На Молдаванке Бабеля живет до бениной мамы евреев, которым сильно распространенный там одессифицированный идиш до фейги. По весьма существенной причине. Слово «Фейга» большой знаток одесского языка воспринимал исключительно как имя своей мамы. Что же до слова «трефные», то Бабель употребляет его в том же смысле слова, что и создатель «Петербургских трущоб» В. Крестовский в «Очерках кавалерийской жизни», написанных за тридцать лет до «Короля»: «…своего коширного горшика в трефный горшок солдатский». Бабель живописует: «Им достался ямайский ром на свадьбе Двойры Крик и, насосавшись, как трефные свиньи, еврейские нищие оглушительно стали стучать костылями». Напиши Бабель, что еврейские нищие насосались так кошерно, как трефные свиньи или трефные аидыше шнореры насосались, как кошерные свиньи – вот это было бы таки да по-одесски. Но, как и в случае с одинаково звучащими, однако имеющими совершенно разный смысл словами русского и одесского языков, Бабель воспринимал и слова из родного для него идиш отнюдь не в их одесском значении. А потому для с большим понтом одесского колорита он принялся вкладывать в уста молдаванского населения упомянутые выше украинизмы.

Примеры насильственной украинизации Бабелем дореволюционной Молдаванки можно множить. С другой стороны, все одесситы в своих произведениях вместо русского слова «арбуз» используют украинское слово «кавун» – Катаев, Ильф, Багрицкий, Утесов… Даже живший в тридцатые годы в Париже Жаботинский – и тот писал «кавун». Бабель же употребляет слово «арбуз», так как нет у него той самой памяти, присущей одесситам-современникам, всех этих многочисленных «дирекционов» в качестве «нот» и «поносок» в значении «кошелок». «Банабаки и буцы совсем цены посбивали», – Кармену и в голову не могло прийти заменить одесские слова их русскоязычными синонимами, а потому иностранные язычники могут в больших кавычках успешно переводить его произведения от сегодня до свежевырытого жизненного итога. В 1993 году в московском издательстве «Высшая школа» было выпущено пособие академика М. Гаспарова, который, комментируя стихи Саши Черного, высказался по поводу слова «лапацон»: на русский язык его «лучше не переводить». С Бабелем куда проще; или он, подобно своим современникам, писал «страшная мокрота» вместо «сильный дождь»?

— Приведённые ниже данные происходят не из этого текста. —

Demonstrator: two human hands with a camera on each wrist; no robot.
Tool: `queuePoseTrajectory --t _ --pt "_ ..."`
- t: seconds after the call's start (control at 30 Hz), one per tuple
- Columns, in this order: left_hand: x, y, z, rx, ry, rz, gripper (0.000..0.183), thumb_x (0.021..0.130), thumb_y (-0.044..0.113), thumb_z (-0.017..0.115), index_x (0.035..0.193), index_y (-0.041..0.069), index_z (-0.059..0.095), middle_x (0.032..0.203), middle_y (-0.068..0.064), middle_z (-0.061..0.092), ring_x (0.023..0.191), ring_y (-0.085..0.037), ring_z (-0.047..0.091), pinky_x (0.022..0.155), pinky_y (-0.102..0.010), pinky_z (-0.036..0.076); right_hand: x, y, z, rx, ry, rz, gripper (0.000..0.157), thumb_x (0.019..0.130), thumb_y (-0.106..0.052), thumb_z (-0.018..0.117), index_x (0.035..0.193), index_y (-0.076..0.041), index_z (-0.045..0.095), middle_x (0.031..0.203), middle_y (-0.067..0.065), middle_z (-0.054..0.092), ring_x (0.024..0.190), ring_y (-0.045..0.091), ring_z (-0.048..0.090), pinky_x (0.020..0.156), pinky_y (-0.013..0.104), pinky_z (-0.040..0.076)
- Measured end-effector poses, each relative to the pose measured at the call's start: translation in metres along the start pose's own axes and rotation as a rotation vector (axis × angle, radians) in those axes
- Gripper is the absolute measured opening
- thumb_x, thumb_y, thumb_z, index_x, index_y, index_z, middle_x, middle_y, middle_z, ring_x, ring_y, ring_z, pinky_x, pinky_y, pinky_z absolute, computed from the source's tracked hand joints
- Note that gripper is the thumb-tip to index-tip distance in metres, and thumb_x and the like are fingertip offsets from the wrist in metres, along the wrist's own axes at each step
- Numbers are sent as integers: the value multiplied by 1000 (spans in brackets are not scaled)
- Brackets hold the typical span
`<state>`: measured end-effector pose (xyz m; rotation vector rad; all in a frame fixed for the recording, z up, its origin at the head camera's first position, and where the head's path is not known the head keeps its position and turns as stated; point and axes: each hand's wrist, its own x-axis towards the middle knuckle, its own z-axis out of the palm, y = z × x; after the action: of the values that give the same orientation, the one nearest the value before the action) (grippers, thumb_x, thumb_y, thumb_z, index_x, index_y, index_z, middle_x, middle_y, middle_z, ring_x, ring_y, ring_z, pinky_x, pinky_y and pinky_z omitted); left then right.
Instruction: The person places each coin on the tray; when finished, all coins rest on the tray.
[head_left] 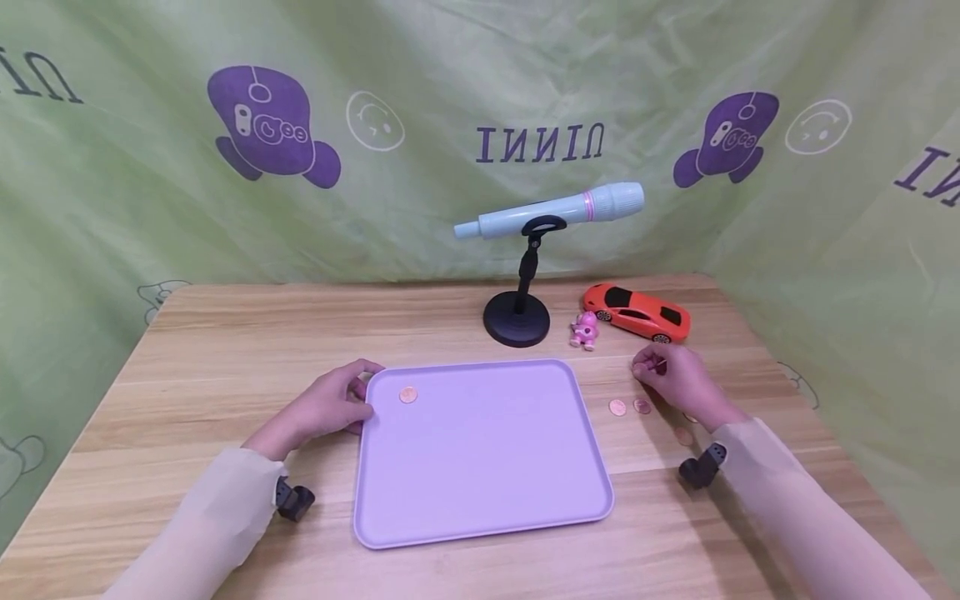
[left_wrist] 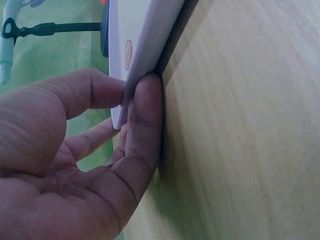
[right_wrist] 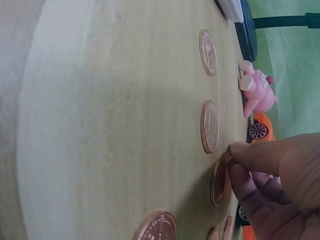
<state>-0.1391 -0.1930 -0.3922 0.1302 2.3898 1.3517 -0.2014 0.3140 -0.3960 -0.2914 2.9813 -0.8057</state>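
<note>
A purple tray (head_left: 480,450) lies on the wooden table, one copper coin (head_left: 407,394) near its upper left corner. My left hand (head_left: 330,402) grips the tray's left edge; in the left wrist view the thumb (left_wrist: 107,92) presses on the rim and a finger (left_wrist: 148,100) reaches underneath. To the right of the tray, my right hand (head_left: 678,383) pinches a copper coin (right_wrist: 226,155) between thumb and forefinger, mostly covered by the fingertips. Several more coins lie around that hand, among them one coin (head_left: 617,407) nearer the tray and another (right_wrist: 210,126) beside it.
Behind the tray a light blue microphone (head_left: 555,212) rests on a black stand (head_left: 517,319). A small pink figurine (head_left: 583,331) and an orange toy car (head_left: 637,313) are just beyond my right hand. A green printed cloth (head_left: 420,208) hangs behind the table (head_left: 247,333).
</note>
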Motion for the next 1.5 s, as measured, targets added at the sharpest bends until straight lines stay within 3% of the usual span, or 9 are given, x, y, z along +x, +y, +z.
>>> queuePoseTrajectory --t 0.23,0.47,0.67,0.97,1.27,1.5 --pt "-1 -2 1 1 0 6 64 87 -8 64 148 -4 46 106 -21 57 78 -19 69 68 -33 68 -3 -12 3 50 33 -3 19 94 -9 77 110 2 74 101 19 75 87 22 66 72 18 54" --pt "-1 -3 1 -19 3 14 63 86 -9 65 147 -4 47 105 -21 59 79 -21 68 67 -34 68 4 -42 15 198 -9 -37 25 97 -14 75 118 0 73 106 18 76 85 15 65 70 15 56" --pt "0 -5 1 -31 11 18 64 86 -9 64 147 -2 48 106 -21 59 79 -20 67 68 -34 68 16 -79 35 306 -69 -124 25 95 -10 76 119 -1 75 108 17 77 87 17 69 73 15 60" --pt "3 -2 2 -22 11 11 62 87 -8 64 146 -2 49 105 -21 59 79 -21 67 69 -34 68 29 -132 74 478 -166 -174 19 92 -5 79 108 4 74 95 19 77 76 10 69 68 16 59" --pt "2 1 0 -25 9 3 61 88 -9 65 146 -3 48 105 -22 59 81 -23 68 69 -34 68 39 -177 109 526 -260 -236 14 91 -4 79 102 4 73 92 18 76 71 3 65 67 16 59" --pt "0 -2 -1 -46 8 -7 61 90 -7 69 147 -3 49 105 -21 59 79 -20 67 69 -33 68 41 -195 128 467 -276 -282 12 92 -8 79 99 0 75 92 14 77 76 1 62 71 14 56"
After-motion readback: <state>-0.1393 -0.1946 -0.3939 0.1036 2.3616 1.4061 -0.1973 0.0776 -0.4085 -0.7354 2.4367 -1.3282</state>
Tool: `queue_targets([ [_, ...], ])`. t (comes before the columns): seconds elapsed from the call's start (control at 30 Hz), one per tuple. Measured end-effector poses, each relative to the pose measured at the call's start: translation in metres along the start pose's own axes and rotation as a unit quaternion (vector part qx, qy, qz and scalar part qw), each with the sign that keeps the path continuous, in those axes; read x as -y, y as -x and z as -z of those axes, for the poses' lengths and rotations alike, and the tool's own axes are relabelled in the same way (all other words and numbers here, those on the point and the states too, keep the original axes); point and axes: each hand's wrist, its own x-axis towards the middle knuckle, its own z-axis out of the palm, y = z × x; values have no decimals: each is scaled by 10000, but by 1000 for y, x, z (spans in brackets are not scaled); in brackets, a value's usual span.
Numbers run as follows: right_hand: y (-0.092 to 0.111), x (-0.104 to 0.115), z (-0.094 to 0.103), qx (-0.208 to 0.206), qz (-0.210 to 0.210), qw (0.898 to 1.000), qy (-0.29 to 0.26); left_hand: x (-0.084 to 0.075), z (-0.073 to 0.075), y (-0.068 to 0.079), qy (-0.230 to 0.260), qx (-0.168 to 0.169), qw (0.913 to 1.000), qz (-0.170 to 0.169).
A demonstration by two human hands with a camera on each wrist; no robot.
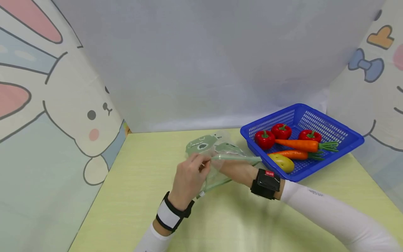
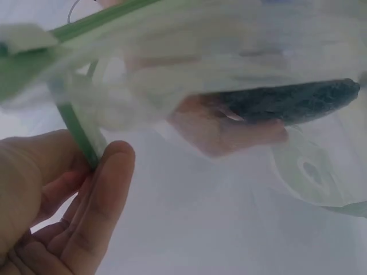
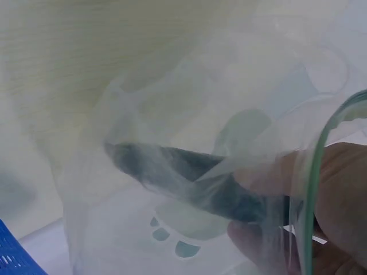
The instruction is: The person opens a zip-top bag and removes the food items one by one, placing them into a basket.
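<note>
A clear zip bag [image 1: 201,142] with green printed pictures and a green zip edge is held over the table, its mouth toward the right arm. My left hand [image 1: 190,178] pinches the bag's edge between thumb and fingers, near the white slider [image 1: 201,193]. Inside the bag, my right hand [image 2: 223,134] grips one end of a long dark green cucumber [image 2: 292,103]. The cucumber's free end points toward the bag's far part, and the plastic blurs it. From the head, the bag hides most of the right hand's fingers.
To the right stands a blue basket [image 1: 344,146] holding several red bell peppers [image 1: 265,139], two carrots [image 1: 297,144] and a yellow potato [image 1: 282,163]. The basket's near left corner is close beside the bag and the right wrist. Printed cloth walls enclose the pale yellow table [image 1: 135,182].
</note>
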Motion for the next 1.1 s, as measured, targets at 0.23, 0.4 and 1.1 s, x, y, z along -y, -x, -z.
queue_targets([
  [0.23,33,-8,21,-884,-1591,8435,-5054,5,2,-1,-285,-193,9994,-1],
  [0.4,60,-20,28,-865,-2015,7565,-6162,9,2,-2,-254,-265,9993,102],
  [1.1,186,-98,-16,-1656,-3086,6172,-7046,28,-11,-1,-355,-128,9981,486],
])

По уже указанной причине Бабель использует русскоязычную «хулиганскую морду», у которой в одесском языке той поры основным, но не единственным синонимом было слово «габелка». Потому-то у него в многократно процитированном с понтом образчике одесской речи «Об дать кому-то по…» фигурирует не хамура, не дюндель, не портрет, не вывеска, не сурло, не пуным, а все та же русскоязычная «морда». Оттого-то у него тетя Песя – торговка птицей, а не куролепчиха или куролепиха. И нищие – совсем не шнореры или капцаны. А контрабандист – вовсе не шмуглер. И Фроим Грач заходит исключительно в винный погреб, а не в бодегу, где именует Крика хвастуном, но не швицаром. И Цудечкис – не гешефтмахер, не форец, не скакун, не лапетутник, не бурженник, а маклер. Ой, я вас просто умоляю! Ну, какой это маклер? Это же самый настоящий люфтменш и вдобавок шлепер. Смаклеровал (втулил) помещику (магнату или мазиле) пулю с известным запахом, чтобы иметь с гешефта хороший интерес или хоть масенький парнус. После того, как сделать с тем помещиком абгемахт на уровне обоюдного гита. Это же не Цудечкис, а прямо-таки бандит! В одесском смысле слова.

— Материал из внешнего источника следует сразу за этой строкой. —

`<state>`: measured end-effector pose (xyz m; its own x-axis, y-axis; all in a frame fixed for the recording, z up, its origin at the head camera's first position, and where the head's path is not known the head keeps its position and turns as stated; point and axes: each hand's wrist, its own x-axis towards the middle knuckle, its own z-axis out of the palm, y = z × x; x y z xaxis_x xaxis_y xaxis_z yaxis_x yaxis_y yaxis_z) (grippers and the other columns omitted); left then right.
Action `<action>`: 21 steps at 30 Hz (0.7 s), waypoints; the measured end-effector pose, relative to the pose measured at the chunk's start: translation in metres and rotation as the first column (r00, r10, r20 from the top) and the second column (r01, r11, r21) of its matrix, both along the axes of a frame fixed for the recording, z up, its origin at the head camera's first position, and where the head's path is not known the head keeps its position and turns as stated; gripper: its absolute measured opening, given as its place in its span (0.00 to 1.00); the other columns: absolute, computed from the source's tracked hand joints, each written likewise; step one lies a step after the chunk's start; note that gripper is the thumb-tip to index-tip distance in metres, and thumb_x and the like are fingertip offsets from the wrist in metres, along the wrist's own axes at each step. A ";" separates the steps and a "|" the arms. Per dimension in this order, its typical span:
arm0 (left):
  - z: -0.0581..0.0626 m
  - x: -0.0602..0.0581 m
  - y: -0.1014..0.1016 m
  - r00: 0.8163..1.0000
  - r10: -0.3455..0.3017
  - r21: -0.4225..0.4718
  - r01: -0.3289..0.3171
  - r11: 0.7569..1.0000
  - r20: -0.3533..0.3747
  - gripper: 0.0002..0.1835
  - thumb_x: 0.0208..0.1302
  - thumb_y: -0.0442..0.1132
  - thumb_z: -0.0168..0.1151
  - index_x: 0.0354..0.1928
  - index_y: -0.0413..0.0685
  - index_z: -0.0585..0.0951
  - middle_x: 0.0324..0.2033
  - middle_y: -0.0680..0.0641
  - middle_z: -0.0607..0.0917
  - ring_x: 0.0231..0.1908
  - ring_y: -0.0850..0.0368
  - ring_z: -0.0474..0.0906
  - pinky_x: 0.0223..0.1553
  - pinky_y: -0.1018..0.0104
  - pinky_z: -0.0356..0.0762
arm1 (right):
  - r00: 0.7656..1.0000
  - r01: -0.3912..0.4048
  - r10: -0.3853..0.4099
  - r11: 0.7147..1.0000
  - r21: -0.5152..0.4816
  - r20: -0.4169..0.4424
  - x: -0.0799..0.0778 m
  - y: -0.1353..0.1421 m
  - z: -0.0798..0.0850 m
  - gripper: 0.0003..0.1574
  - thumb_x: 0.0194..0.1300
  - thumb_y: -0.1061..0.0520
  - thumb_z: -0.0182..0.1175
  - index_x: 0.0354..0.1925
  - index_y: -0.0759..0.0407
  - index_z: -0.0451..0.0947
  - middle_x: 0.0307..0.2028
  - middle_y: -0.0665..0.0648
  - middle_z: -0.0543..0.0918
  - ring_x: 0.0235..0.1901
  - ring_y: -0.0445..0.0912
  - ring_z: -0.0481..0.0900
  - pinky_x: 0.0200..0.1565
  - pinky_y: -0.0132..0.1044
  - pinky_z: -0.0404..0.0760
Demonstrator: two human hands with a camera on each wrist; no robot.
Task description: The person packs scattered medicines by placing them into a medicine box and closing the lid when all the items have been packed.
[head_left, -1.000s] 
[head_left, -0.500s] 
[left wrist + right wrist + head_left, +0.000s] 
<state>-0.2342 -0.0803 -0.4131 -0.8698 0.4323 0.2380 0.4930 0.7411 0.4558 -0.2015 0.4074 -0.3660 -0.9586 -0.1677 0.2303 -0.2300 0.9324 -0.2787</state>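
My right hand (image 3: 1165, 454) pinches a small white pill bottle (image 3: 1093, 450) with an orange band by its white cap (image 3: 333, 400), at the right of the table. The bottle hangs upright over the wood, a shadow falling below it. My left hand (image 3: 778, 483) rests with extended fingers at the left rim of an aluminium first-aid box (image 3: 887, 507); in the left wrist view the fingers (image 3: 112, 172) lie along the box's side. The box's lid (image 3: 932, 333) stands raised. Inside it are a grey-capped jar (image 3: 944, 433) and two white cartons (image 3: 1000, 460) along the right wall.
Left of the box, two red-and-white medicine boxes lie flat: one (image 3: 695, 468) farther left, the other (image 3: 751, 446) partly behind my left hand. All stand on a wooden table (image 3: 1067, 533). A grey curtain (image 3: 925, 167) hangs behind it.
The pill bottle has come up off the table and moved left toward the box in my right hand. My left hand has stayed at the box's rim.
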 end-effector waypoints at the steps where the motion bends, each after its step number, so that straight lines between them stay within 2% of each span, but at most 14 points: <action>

Бандиты в исполнении Исаака Бабеля отчего-то постоянно общаются на языке фраеров: облава, пристав, шпики. Помолчим за героев Кармена или Славина, если даже катаевский Гаврик, обычный одесский пацан, запросто употребляет слово «зухтер» в разговоре с Петей, не говоря уже за «сидит на дикофте».

«Маня, вы не работе, – заметил ей Беня, – холоднокровней, Маня». Пресловутая «работа» тогда именовалась исключительно «делом». Но какой замечательный образчик якобы одесского языка – «холоднокровней» – вместо традиционного в подобных случаях «ша» или его синонимов. А эти малиновые жилеты, рыжие пиджаки и, особенно, обувь цвета небесной лазури в качестве прикида налетчиков, которых не раздуплить на одесское слово? Признаюсь честно, когда я впервые познакомился с текстами «Одесских рассказов», подумал, что Бабель просто стебется, как положено истинному одесситу, но потом понял: все это сочинялось на полном серьезе. Тем более, выдумывать наивный Бабель не умел, а потому, что имел, то и нес.

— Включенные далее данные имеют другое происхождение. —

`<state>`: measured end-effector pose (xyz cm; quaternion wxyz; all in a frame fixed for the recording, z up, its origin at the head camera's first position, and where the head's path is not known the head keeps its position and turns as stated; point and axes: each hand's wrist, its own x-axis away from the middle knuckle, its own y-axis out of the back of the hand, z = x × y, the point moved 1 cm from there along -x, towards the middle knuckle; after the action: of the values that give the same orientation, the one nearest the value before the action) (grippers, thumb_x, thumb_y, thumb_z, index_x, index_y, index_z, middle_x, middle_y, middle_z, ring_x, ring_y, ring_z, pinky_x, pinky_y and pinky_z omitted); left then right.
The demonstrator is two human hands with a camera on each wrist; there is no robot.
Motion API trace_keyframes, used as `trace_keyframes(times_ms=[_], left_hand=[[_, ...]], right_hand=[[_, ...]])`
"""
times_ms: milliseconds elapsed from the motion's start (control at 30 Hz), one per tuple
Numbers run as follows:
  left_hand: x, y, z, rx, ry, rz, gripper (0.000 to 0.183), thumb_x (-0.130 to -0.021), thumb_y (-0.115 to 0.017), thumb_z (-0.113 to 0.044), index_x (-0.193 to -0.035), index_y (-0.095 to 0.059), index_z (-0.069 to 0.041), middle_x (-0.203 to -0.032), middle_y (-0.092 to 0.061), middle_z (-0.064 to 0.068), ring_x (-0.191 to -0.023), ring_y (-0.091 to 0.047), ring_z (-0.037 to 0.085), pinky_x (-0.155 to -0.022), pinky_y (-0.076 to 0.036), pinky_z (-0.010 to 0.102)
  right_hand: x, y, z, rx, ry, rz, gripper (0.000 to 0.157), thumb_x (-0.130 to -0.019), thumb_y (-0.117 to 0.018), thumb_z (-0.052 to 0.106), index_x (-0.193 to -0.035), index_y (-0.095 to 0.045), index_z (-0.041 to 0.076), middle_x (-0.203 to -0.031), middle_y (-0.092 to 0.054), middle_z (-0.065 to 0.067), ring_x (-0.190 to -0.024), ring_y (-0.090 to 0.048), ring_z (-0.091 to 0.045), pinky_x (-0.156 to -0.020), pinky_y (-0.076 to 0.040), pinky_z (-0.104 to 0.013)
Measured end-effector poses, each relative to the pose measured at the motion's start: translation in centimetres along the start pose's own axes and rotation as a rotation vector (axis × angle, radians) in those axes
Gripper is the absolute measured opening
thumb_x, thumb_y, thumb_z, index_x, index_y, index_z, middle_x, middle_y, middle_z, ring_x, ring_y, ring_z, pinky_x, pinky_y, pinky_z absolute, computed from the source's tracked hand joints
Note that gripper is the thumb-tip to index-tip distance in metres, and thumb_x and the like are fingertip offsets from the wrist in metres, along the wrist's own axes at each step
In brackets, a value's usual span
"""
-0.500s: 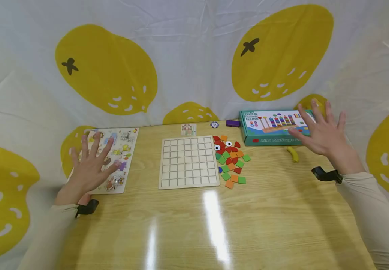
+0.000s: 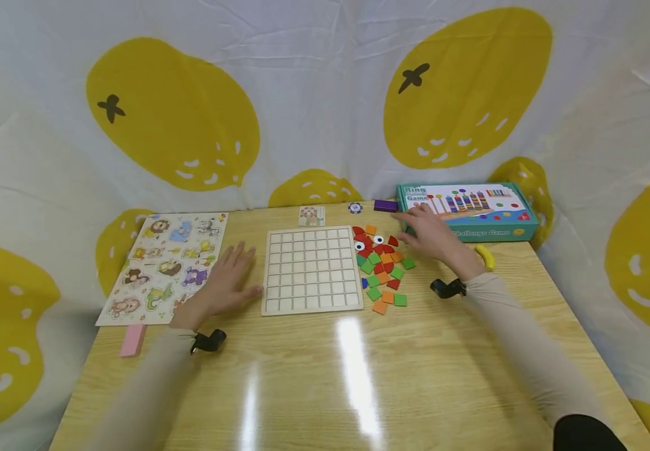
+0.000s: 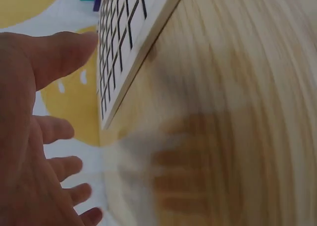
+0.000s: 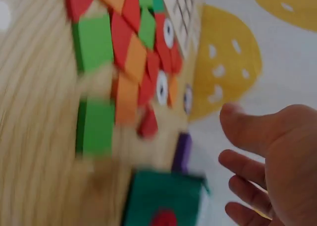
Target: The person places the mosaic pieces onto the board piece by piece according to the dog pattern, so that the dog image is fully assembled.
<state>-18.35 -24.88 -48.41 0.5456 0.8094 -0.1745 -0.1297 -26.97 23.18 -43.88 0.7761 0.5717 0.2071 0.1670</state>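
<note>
My left hand (image 2: 216,289) hovers between the animal puzzle board (image 2: 158,263) and the pale wooden grid board (image 2: 314,270), fingers spread and holding nothing. In the left wrist view, the thumb (image 3: 67,55) points toward the grid board's edge. My right hand (image 2: 436,239) hangs over the front left part of the green ring game box (image 2: 488,219), also holding nothing. Just left of it lies a loose pile of red, orange and green tiles (image 2: 384,266), two of them with printed eyes. The right wrist view shows the tiles (image 4: 130,62) blurred, apart from the fingers.
Behind the grid board lie a small picture card (image 2: 311,216), a round chip (image 2: 355,208) and a purple block (image 2: 385,205). A yellow banana-shaped piece (image 2: 486,257) lies before the box. Near the puzzle board's front edge is a pink block (image 2: 133,341). A lemon-print curtain (image 2: 314,94) borders the table.
Both hands have moved inward and lower. The left went right, off the animal puzzle toward the grid board; the right went left, from the box's right end toward the tiles.
</note>
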Motion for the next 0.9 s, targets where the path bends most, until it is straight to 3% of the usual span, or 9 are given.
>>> trace_keyframes(times_ms=[133, 267, 367, 567, 733, 900], left_hand=[[-1.0, -1.5, -0.6, 0.078, 0.045, -0.001, 0.093, -0.089, -0.066, -0.046, -0.156, -0.021, 0.000, -0.155, -0.024, 0.029, -0.139, -0.023, 0.048, -0.108, -0.023, 0.066], [-0.9, -2.7, -0.7, 0.154, 0.160, -0.067, 0.095, -0.085, -0.071, -0.049, -0.155, -0.026, -0.003, -0.132, -0.039, 0.022, -0.120, -0.034, 0.035, -0.099, -0.035, 0.053], [-0.6, -3.6, -0.7, 0.194, 0.210, -0.128, 0.093, -0.082, -0.074, -0.048, -0.153, -0.033, -0.003, -0.115, -0.041, 0.015, -0.105, -0.033, 0.028, -0.088, -0.033, 0.042], [-0.2, -4.5, -0.9, 0.194, 0.182, -0.212, 0.089, -0.079, -0.076, -0.043, -0.149, -0.041, -0.002, -0.110, -0.043, 0.014, -0.099, -0.034, 0.029, -0.088, -0.027, 0.044], [-0.3, -4.6, -0.7, 0.187, 0.190, -0.192, 0.088, -0.080, -0.076, -0.044, -0.151, -0.040, -0.009, -0.117, -0.044, 0.013, -0.103, -0.036, 0.029, -0.094, -0.026, 0.048], [-0.3, -5.2, -0.5, 0.169, 0.158, -0.209, 0.082, -0.081, -0.075, -0.044, -0.150, -0.043, -0.013, -0.118, -0.047, 0.013, -0.103, -0.038, 0.029, -0.094, -0.026, 0.048]], right_hand=[[-2.7, -2.8, 1.7, -0.027, -0.001, 0.059, 0.042, -0.093, -0.068, 0.019, -0.133, -0.062, 0.007, -0.127, -0.061, -0.017, -0.114, -0.051, -0.036, -0.099, -0.041, -0.051], [-4.0, -4.7, 2.2, -0.016, -0.025, 0.094, 0.034, -0.093, -0.068, 0.017, -0.125, -0.067, 0.005, -0.117, -0.064, -0.016, -0.108, -0.055, -0.033, -0.095, -0.045, -0.047], [-4.4, -5.4, 2.4, -0.019, -0.052, 0.121, 0.031, -0.094, -0.067, 0.018, -0.122, -0.069, 0.004, -0.114, -0.066, -0.015, -0.105, -0.057, -0.032, -0.095, -0.046, -0.046], [-5.0, -5.5, 2.6, -0.093, -0.082, 0.070, 0.035, -0.096, -0.065, 0.022, -0.125, -0.066, 0.003, -0.110, -0.065, -0.014, -0.098, -0.057, -0.029, -0.087, -0.048, -0.044], [-6.7, -6.2, 2.8, -0.149, -0.059, 0.001, 0.035, -0.096, -0.065, 0.021, -0.126, -0.066, 0.003, -0.099, -0.064, -0.013, -0.090, -0.053, -0.026, -0.079, -0.044, -0.040], [-8.4, -7.6, 3.0, -0.218, -0.080, -0.013, 0.025, -0.093, -0.068, 0.021, -0.112, -0.073, 0.006, -0.094, -0.066, -0.012, -0.087, -0.049, -0.026, -0.077, -0.040, -0.039]])
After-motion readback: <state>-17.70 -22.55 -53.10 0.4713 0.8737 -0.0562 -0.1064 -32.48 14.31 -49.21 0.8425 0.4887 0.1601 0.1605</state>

«Я не умею выдумывать. Я должен знать все до последней прожилки, иначе ничего я не смогу написать. На моем щите вырезан девиз – «подлинность», – утверждал Бабель, параллельно плетя мансы о двадцати двух вариантах одного рассказа и запуская в литературные круги мульки за сундуки сокровищ, доверху нафаршированных черновиками грядущих шедевров и рукописями, ждущими окончательно-бриллиантовой огранки.

Выражаясь словами абсолютно не упоминающегося спэциалистами в связи с темой одесского языка Катаева, нужно хорошо накушаться гороха, чтобы достойно прокомментировать бабелевские изыски. Аналогичным его налетчикам образом на моей памяти изъяснялись и одевались массово перебирающиеся в Одессу черти на срезе шестидесятых-семидесятых годов прошлого века. Тогда в моду стремительно входил клеш, а потому жлобы распарывали свои штаны темных расцветок и вставляли в них разноцветные клинья. Это таки было. Но чтобы одесские налетчики в самом начале двадцатого века носили лопающуюся на их мясистых ногах кожаную обувь голубого цвета, а их главарь, подобно Остапу Бендеру, вышивал в малиновых штиблетах?! Чтобы «короли Молдаванки в лаковых экипажах» ехали на Глухую (ныне Запорожскую) улицу в публичный дом Йоськи Самуэльсона, а не в заведения, расположенные, скажем, на Нежинской?! Видимо, знаток Одессы Бабель не догадывался, что этот самый «публичный дом» именовали в Городе иными словами, в том числе – «пансионом без древних языков». Равно, как и не подозревал о том, никакой Беня с его дешевой халястрой не рискнул бы в те годы даже посмотреть в сторону реального Тартаковского, в лавках которого, как пишет Бабель, служило пол-Одессы.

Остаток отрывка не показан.